Tantric therapy for Couples
When working with couples, I work with each of you together, but as as individuals. Its important to mention that until you can individuate from the suffocating cliche of what relationships represent in this day and age, its hard to understand the importance and sacredness of the space apart which needs to happen from time to time, in order to create the passion that will draw you back together again..
The depth of union in a relationship isnt possible until you allow the individuality of who you are as a man or woman to penetrate the polarity of your partner through your truth, voice, and sentiment..
Time and time again I see that It is those couples that avoid any form of triggering through playing it safe or avoidance that end up loosing passion and desire for each other and become bored after a period of time. Its the triggering that allows the real intimacy to happen as a result of having unseen aspect of ourselves mirrored back to us through our partners.. By triggering I mean feeling a strong reaction in response to your partner. The trick is to recognise when its yours and own it. It is also the ability to openly and honestly communicate your issue or feelings around the matter as a means of finding healing and understanding.When we each own our ''stuff'' with our partners, we can grow as a couple. To open to the sharing of this level of vulnerability, allows for real intimacy, and to be truly seen and loved.

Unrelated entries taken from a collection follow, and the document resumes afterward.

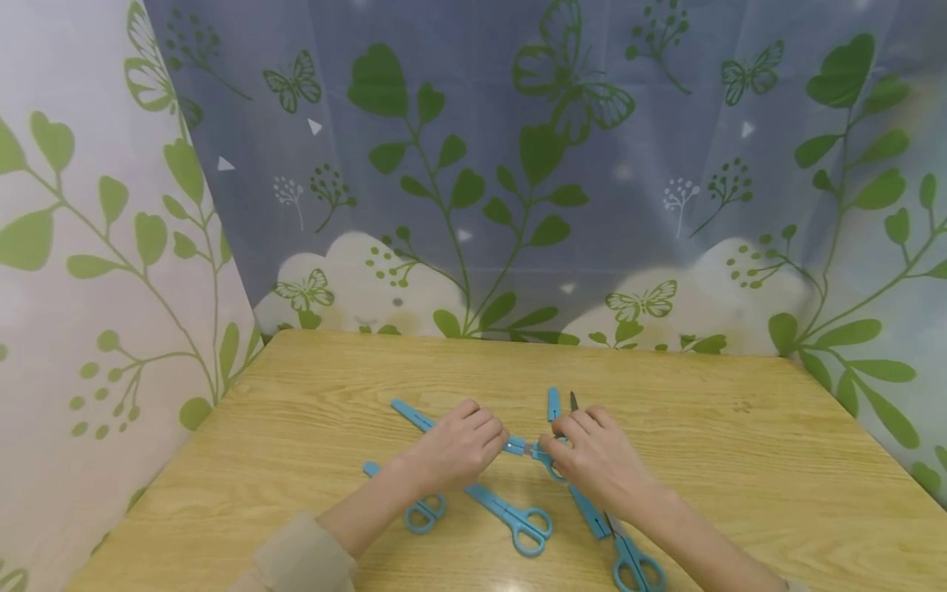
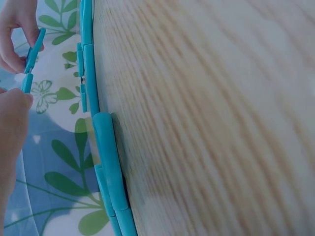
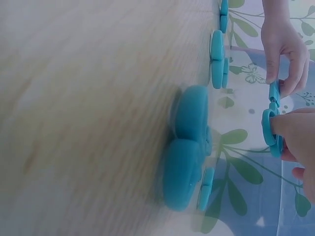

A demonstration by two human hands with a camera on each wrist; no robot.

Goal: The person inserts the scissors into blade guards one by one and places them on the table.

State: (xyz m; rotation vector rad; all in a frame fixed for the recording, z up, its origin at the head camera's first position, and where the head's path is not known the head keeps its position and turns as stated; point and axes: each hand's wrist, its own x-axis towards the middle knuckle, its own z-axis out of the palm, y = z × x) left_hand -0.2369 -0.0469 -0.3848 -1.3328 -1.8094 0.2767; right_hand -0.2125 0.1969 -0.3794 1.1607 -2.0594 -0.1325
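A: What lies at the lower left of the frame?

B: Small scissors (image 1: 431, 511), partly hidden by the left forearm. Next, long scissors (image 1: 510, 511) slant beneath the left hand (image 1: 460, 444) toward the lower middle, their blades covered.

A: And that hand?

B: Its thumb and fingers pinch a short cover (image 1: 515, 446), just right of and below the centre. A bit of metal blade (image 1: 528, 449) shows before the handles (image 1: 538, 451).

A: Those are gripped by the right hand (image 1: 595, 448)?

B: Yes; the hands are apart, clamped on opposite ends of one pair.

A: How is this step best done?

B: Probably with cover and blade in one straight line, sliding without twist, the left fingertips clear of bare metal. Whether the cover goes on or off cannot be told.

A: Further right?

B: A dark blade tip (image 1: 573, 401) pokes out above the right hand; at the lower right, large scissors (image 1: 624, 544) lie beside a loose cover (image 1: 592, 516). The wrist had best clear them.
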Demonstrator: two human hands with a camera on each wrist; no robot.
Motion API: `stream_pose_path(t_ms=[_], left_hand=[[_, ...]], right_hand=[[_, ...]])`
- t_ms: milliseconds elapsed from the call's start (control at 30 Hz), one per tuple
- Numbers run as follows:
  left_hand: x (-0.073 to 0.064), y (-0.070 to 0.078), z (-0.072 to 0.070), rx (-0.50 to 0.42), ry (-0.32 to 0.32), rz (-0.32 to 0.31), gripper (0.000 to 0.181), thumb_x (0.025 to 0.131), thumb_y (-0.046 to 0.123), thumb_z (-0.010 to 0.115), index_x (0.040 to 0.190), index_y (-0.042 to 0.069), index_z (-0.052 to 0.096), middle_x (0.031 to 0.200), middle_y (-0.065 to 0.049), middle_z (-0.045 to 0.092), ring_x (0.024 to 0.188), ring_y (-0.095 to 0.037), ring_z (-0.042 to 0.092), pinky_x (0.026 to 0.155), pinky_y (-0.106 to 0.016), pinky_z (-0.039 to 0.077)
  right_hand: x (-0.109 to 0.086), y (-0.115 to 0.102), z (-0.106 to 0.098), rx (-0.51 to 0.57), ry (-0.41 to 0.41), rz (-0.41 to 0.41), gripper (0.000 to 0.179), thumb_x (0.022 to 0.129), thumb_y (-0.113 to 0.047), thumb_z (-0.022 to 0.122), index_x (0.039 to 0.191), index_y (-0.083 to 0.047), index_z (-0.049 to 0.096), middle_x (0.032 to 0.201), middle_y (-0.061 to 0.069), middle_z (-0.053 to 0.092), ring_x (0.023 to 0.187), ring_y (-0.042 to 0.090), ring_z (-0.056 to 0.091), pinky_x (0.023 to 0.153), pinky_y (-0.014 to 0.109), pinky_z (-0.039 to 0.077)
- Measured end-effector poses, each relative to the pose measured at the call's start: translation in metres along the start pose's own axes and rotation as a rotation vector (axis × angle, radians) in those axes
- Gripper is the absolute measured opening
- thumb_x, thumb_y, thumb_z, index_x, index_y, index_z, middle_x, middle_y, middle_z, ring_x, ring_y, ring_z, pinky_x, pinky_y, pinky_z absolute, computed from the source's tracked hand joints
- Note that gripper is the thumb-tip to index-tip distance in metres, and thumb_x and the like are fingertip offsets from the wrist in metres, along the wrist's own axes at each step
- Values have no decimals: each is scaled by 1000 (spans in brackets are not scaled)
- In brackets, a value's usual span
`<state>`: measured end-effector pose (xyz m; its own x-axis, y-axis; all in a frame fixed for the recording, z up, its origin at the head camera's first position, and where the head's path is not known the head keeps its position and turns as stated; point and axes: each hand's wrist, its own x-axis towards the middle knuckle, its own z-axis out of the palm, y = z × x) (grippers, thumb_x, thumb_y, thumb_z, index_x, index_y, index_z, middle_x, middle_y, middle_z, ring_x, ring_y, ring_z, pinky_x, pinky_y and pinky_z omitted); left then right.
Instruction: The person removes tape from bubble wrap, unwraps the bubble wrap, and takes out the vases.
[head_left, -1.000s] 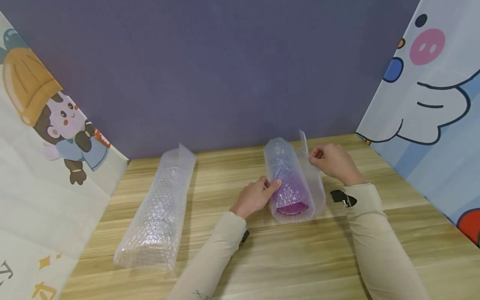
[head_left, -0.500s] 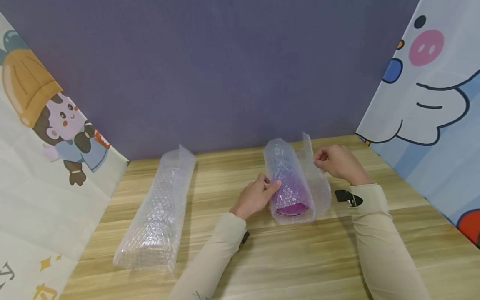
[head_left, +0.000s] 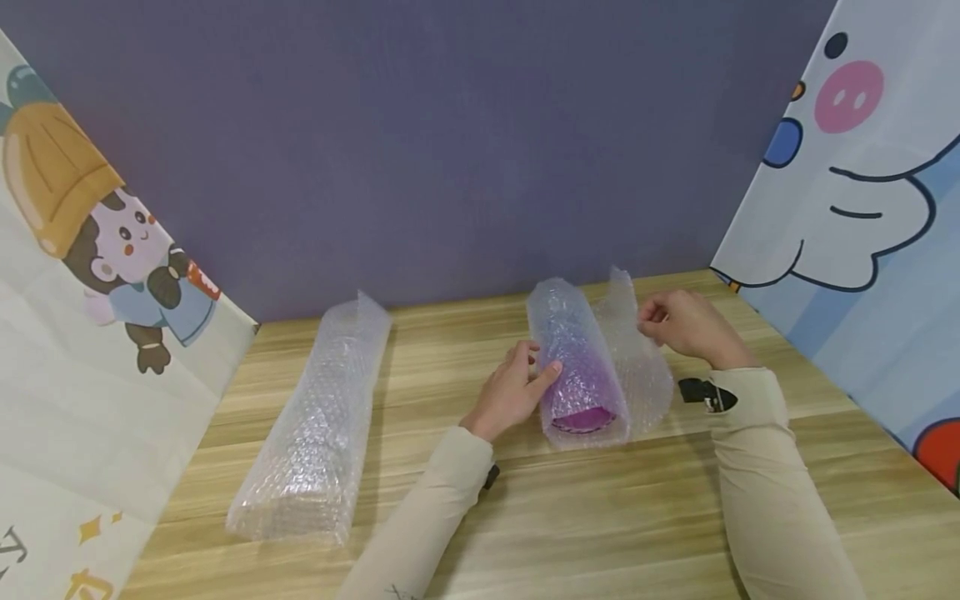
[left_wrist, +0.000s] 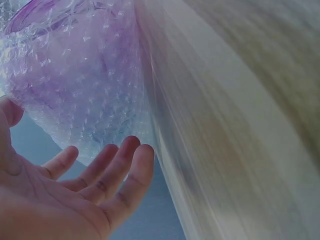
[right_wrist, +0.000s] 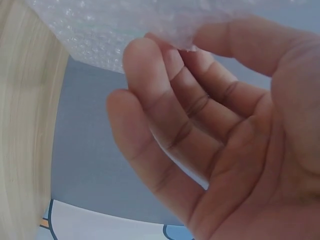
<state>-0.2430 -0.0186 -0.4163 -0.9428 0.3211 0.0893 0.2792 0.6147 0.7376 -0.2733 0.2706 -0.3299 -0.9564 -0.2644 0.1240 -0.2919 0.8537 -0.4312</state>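
From my distance I see left forearm (head_left: 427, 508) pointing toward one o'clock, left wrist (head_left: 480, 427) nearly straight. Left hand (head_left: 510, 393) keeps thumb (left_wrist: 11, 111) apart, its fingers (left_wrist: 142, 167) loosely bent, palm (left_wrist: 55, 210) visible. Right forearm (head_left: 776, 492) leans toward eleven o'clock; right wrist (head_left: 727, 357) bends inward. Right hand (head_left: 686, 327) faces ten o'clock, its thumb (right_wrist: 240, 41) and forefinger pinching, its other fingers (right_wrist: 155, 97) curved.
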Motion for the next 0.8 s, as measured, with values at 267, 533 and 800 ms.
stream_pose_path(t_ms=[267, 533, 800], left_hand=[[1, -1, 1, 14, 12, 30, 64, 104, 61, 43, 155, 21, 38, 149, -8, 50, 111, -21, 64, 95, -44, 55], [1, 0, 1, 2, 32, 94, 54, 106, 50, 48, 155, 31, 39, 154, -7, 45, 118, -25, 64, 97, -45, 56], [2, 2, 2, 37, 79, 175, 45, 106, 42, 51, 151, 35, 49, 148, -3, 49, 92, -15, 60, 90, -38, 53]], right_hand=[[-1, 7, -1, 36, -17, 0, 9, 96, -11, 64, 95, -3, 68, 82, 9, 70, 66, 15, 64, 63, 30, 46], [-2, 18, -3, 72, -44, -4, 11, 96, -11, 65, 96, -1, 68, 82, 9, 70, 66, 13, 63, 61, 29, 47], [-4, 26, -3, 101, -60, 30, 7, 95, -7, 65, 96, -1, 65, 81, 8, 68, 69, 19, 66, 59, 25, 47]])
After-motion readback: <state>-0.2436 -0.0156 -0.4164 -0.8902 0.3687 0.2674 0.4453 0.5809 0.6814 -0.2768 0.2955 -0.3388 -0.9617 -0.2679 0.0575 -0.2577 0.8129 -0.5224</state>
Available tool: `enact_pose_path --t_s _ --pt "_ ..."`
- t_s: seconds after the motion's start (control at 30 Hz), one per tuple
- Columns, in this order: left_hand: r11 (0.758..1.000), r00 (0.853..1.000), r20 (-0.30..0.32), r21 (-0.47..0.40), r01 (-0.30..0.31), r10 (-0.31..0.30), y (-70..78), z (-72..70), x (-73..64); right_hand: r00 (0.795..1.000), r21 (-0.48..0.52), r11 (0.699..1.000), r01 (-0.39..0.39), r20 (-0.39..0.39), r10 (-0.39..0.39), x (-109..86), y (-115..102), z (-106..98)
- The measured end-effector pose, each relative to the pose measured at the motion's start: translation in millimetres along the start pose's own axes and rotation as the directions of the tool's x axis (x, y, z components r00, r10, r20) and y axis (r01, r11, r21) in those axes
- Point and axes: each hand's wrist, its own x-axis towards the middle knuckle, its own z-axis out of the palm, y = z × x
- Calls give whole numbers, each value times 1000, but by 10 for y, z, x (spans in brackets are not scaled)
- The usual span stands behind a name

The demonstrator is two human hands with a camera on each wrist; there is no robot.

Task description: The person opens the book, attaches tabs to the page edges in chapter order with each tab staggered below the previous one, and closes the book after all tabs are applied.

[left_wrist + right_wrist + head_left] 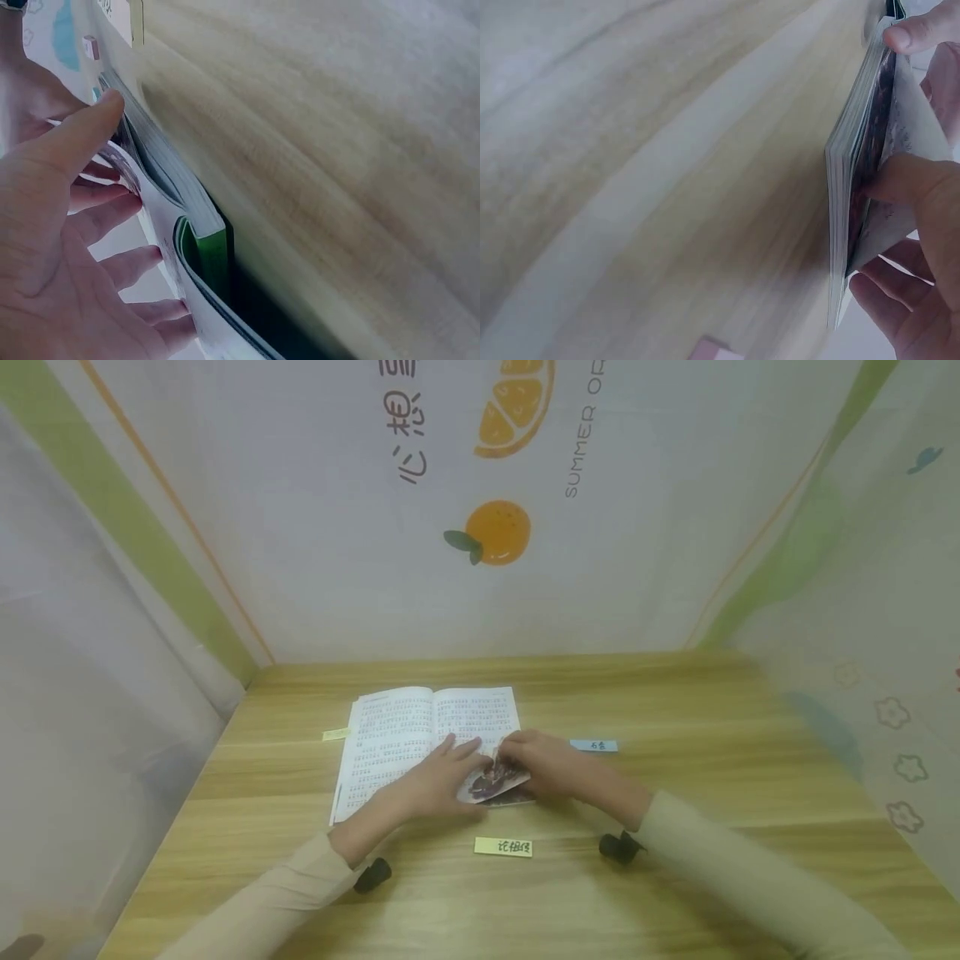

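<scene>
An open book (393,735) with printed text lies on the wooden table, its left page flat. At the lower right of the book, a leaf with a dark picture (491,785) is bent up. My right hand (551,764) pinches this leaf (907,127) by its right part, with the thumb (900,178) on the picture side and the fingers behind. Spread over the right page, my left hand (442,781) rests its fingers on the paper; its thumb (97,127) reaches to the lower edge of the page block (169,169). Green shows near the spine (214,259).
A yellow label (503,847) with handwriting lies in front of the book, a blue label (594,745) to its right and another yellow label (335,735) at its left edge. Behind the wooden table (675,710) hangs a curtain (337,593) printed with oranges.
</scene>
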Motion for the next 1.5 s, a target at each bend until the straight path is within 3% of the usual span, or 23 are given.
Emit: enact_pose_path --t_s 0.23,0.37,0.47,0.6,0.73,0.83,0.97,1.1,1.2,1.27,1.4,1.47,1.5 --pt "999 1000 -27 -39 -15 14 -2 -24 -22 998 -18 1000 20 -61 -21 9 48 18" --pt "995 994 -88 -75 -67 60 -41 -45 -6 993 -14 1000 -2 -122 1 0 117 -2" --pt "992 989 -136 -99 -74 60 -77 -79 -4 983 58 997 -54 -170 63 -39 171 -61" --pt "989 977 -215 -141 -41 10 -133 -165 -40 967 171 982 -77 -227 115 -131 227 -171" --pt "978 947 -316 -209 -5 -63 -211 -285 -107 961 182 982 -50 -258 97 -219 268 -220" --pt "976 909 -404 -217 13 -102 -268 -384 -174 963 163 986 -32 -260 74 -277 281 -209" --pt "985 856 -506 -169 21 -105 -333 -491 -256 969 142 990 -8 -243 42 -319 284 -162" --pt "996 837 -543 -91 18 -65 -366 -528 -303 979 127 992 13 -202 13 -309 266 -102" --pt "998 846 -533 48 30 1 -350 -511 -313 987 133 990 37 -160 -16 -276 229 -65" --pt "982 859 -509 186 39 63 -315 -472 -300 988 115 991 73 -140 -57 -241 196 -48" --pt "902 907 -385 432 11 173 -210 -348 -239 981 83 983 167 -116 -157 -158 137 -11" --pt "857 922 -321 514 -21 216 -170 -289 -209 981 89 979 182 -89 -174 -131 107 -3" --pt "846 930 -294 532 -32 219 -148 -269 -201 982 102 978 180 -67 -174 -122 93 -1"
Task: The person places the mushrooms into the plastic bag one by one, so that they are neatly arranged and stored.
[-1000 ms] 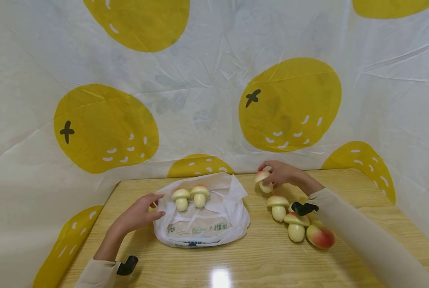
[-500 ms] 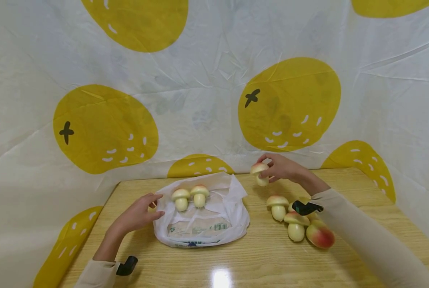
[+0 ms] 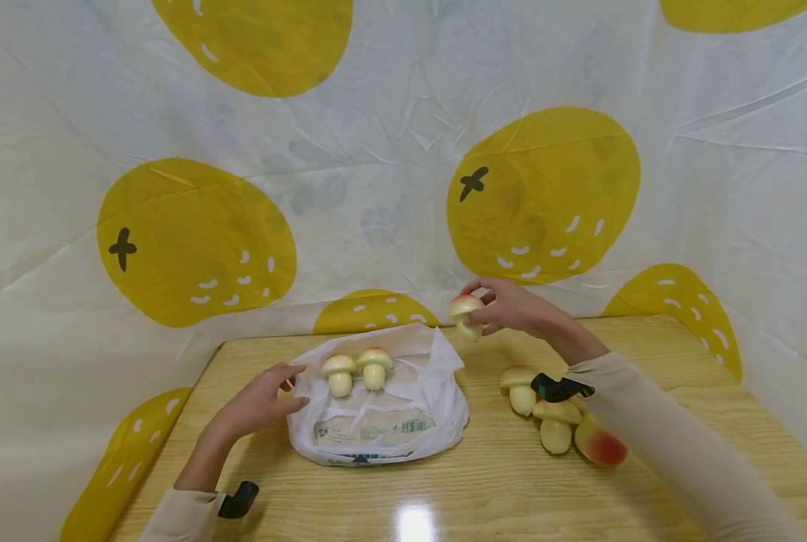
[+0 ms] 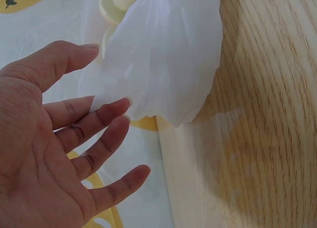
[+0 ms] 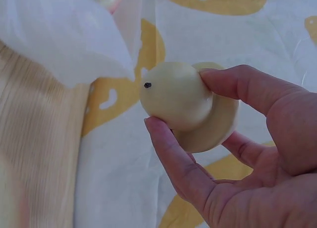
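Note:
My right hand (image 3: 512, 307) pinches a toy mushroom (image 3: 466, 310) by its stem between thumb and fingers, raised above the table's back part, just right of the bag. Its cream stem (image 5: 176, 97) with a small dark spot fills the middle of the right wrist view. A white plastic bag (image 3: 454, 421) lies with its mouth spread, and two mushrooms (image 3: 340, 376) rest on it side by side. At the bag's left edge is my left hand (image 3: 261, 403), fingers relaxed and thumb apart. In the left wrist view the bag's film (image 4: 158, 60) overlaps the index fingertip.
Right of the bag, two more mushrooms (image 3: 555, 436) and a red-and-yellow fruit (image 3: 601, 443) lie grouped on the wooden table (image 3: 498, 497), partly under the right sleeve (image 3: 674, 429). A cloth (image 3: 390, 226) with yellow fruit prints hangs behind the table's back edge.
My right hand has lifted the mushroom from beside the group and carried it left and up towards the bag. My left hand and the bag have stayed in place.

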Demonstrator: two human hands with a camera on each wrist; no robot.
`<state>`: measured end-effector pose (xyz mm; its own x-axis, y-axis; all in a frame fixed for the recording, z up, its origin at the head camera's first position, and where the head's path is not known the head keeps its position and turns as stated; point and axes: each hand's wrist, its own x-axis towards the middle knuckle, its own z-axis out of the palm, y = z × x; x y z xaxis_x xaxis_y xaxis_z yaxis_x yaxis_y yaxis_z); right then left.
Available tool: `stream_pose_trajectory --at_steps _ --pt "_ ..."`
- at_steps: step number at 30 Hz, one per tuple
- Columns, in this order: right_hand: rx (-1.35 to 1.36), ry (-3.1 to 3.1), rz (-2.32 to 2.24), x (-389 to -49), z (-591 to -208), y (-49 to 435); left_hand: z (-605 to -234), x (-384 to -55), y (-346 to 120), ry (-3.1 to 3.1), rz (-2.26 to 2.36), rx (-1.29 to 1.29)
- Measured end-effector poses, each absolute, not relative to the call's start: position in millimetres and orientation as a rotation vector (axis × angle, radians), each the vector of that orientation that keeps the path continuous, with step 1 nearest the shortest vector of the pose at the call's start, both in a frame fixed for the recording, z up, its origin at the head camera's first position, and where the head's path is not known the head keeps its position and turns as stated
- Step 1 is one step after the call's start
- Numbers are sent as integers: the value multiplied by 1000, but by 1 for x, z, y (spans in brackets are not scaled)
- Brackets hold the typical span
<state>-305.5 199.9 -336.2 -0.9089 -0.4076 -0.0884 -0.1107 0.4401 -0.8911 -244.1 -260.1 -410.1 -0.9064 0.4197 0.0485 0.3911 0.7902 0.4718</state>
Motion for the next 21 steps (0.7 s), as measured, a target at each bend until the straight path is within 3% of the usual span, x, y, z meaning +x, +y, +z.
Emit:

It requires honesty, courage and vulnerability to really learn what it means to love another and hold a space for them because you are able to hold a space for yourself.
In session we explore:
What is means to be triggered and how you can use it as a powerful tool to go deeper
Understanding your partner as the opposite aspect of yourself. Exploring the masculine/feminine archetypes
Understanding what your woman needs from you to relax and fully access her sexuality
What does a woman's orgasm really look like
Understanding what a man needs from you to fully respect your sexuality and bring you to heightened levels of pleasure
What does a man's orgasm really look like
Understanding what you need from each other in order to respect and support each other
How to deepen your intimacy.
Tools to deepen intimacy and connection
Taoist massage to slowly activate the sexual energy
How to build the sexual energy and keep building it- Microcosmic orbit
Tantric love-making ( for advanced couples)
My process with couples generally starts with a few individual sessions for each partner where I get a sense of you as a individual. Many couples approach me with the intention of improving their sex life but what they dont realize is that there is a backlog of emotional and energetic congestion that hinders their ability to We also briefly explore your individual dynamics and what potential energetic blockages/patterns lie in the way hindering your capacity to experience your full expression as a couple.
The fundamentals of both traditional and Neo Tantra is woven into the session where applicable, allowing you greater understanding of your dynamics and how you can incorporate Tantra into your life as a couple.
I then encourage you both to see me each individually. This is where I work with you energetically removing blockages, in order to shift your being into a higher frequency so that when you both come together again, you meet through heightened levels of intimacy and deepened understanding of what is possible as a couple in the rhelm of tantra.
Although I work with your sexual energy, this journey is purely about you, and as you lie on the massage table, you are blindfolded and taken on a deep inner journey that allows energy blockages to shift and your sexual flow to to expand..
Upon completion of the two individual sessions I advise we meet one last time, to wrap up everything that has been experienced, sending you off with techniques and practices to deepen your connection. I am always available for skype thereafter should there be a need for checking in further down the line.
“The point of marriage is not to create a quick commonality by tearing down all boundaries; on the contrary, a good marriage is one in which each partner appoints the other to be the guardian of his solitude, and thus they show each other the greatest possible trust
A merging of two people is an impossibility, and where it seems to exist, it is a hemming-in, a mutual consent that robs one party or both parties of their fullest freedom and development. But once the realization is accepted that even between the closest people infinite distances exist, a marvelous living side-by-side can grow up for them, if they succeed in loving the expanse between them, which gives them the possibility of always seeing each other as a whole and before an immense sky.”